[The data Boundary: Start]
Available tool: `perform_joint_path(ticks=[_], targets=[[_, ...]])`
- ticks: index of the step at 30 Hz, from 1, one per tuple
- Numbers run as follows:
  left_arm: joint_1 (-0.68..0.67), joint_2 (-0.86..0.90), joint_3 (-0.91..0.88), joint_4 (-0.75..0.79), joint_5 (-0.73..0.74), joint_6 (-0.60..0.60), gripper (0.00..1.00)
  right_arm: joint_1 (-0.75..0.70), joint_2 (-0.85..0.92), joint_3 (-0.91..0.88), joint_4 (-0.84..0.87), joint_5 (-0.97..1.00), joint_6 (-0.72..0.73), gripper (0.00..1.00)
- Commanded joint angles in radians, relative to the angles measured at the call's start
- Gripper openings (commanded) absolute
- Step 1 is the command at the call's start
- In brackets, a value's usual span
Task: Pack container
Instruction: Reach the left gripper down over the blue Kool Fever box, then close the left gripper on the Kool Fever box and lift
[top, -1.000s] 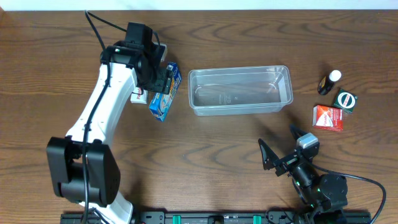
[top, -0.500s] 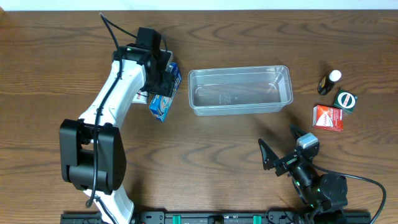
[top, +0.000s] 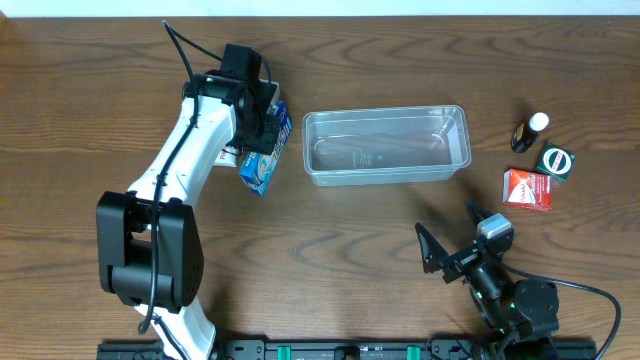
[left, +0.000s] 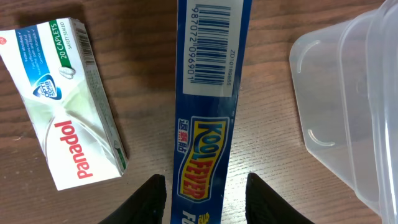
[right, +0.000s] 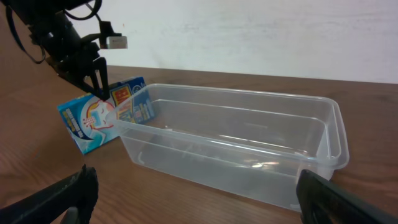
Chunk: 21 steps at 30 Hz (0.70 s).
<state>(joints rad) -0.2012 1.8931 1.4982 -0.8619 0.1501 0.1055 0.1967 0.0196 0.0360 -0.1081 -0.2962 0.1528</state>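
- Left gripper (left: 208, 190) straddles the blue box (left: 210, 124), jaws apart, nothing gripped yet.
- Panadol box (left: 68, 106) just left: a finger could knock it.
- Container (left: 329, 74) sits right, empty; an off-centre pinch may twist the box.

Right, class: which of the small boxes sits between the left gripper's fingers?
The blue Kool Fever box, on edge inside the left gripper; the white Panadol box lies outside.

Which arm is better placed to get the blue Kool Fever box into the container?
Left. The left pincer straddles the blue box, right beside the container; the right pincer hangs open, well away from that box.
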Motion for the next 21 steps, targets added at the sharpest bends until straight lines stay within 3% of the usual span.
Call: perform_joint_path(ticks=[1,10,13,21], targets=[[0.002,0.009,-0.009,0.002,-0.01,0.003,0.42,0.001,0.0,-0.005,0.0,0.001,0.011,0.99],[0.002,0.009,-0.009,0.022,-0.013,0.003,0.42,0.001,0.0,-0.005,0.0,0.001,0.011,0.99],[0.002,0.009,-0.009,0.026,-0.013,0.003,0.34,0.001,0.0,-0.005,0.0,0.001,0.011,0.99],[0.002,0.009,-0.009,0.016,-0.012,0.003,0.34,0.001,0.0,-0.005,0.0,0.001,0.011,0.99]])
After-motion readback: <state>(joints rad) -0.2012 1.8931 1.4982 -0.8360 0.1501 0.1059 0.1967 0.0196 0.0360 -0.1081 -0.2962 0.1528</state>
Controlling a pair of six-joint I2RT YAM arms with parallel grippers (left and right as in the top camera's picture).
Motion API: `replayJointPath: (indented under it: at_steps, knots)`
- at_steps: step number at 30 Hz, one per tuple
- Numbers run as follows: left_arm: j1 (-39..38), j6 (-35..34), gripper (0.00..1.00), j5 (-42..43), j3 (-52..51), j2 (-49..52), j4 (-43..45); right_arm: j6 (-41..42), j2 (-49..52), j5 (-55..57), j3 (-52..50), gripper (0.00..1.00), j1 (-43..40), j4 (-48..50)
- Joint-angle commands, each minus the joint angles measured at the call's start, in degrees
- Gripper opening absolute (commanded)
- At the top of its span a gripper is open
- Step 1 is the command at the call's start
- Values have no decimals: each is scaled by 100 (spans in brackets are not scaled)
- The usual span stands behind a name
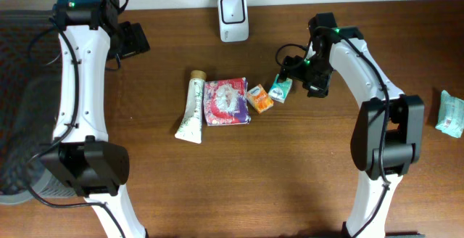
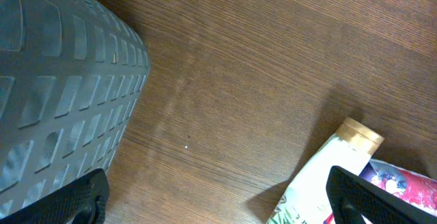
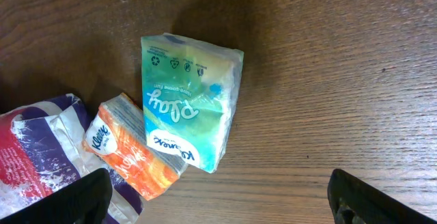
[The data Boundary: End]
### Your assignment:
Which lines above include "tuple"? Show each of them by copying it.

### Output of the task:
- ticks: index of the step at 30 Hz, from 1, one per tuple
- at_steps: step number at 30 Hz, one per tuple

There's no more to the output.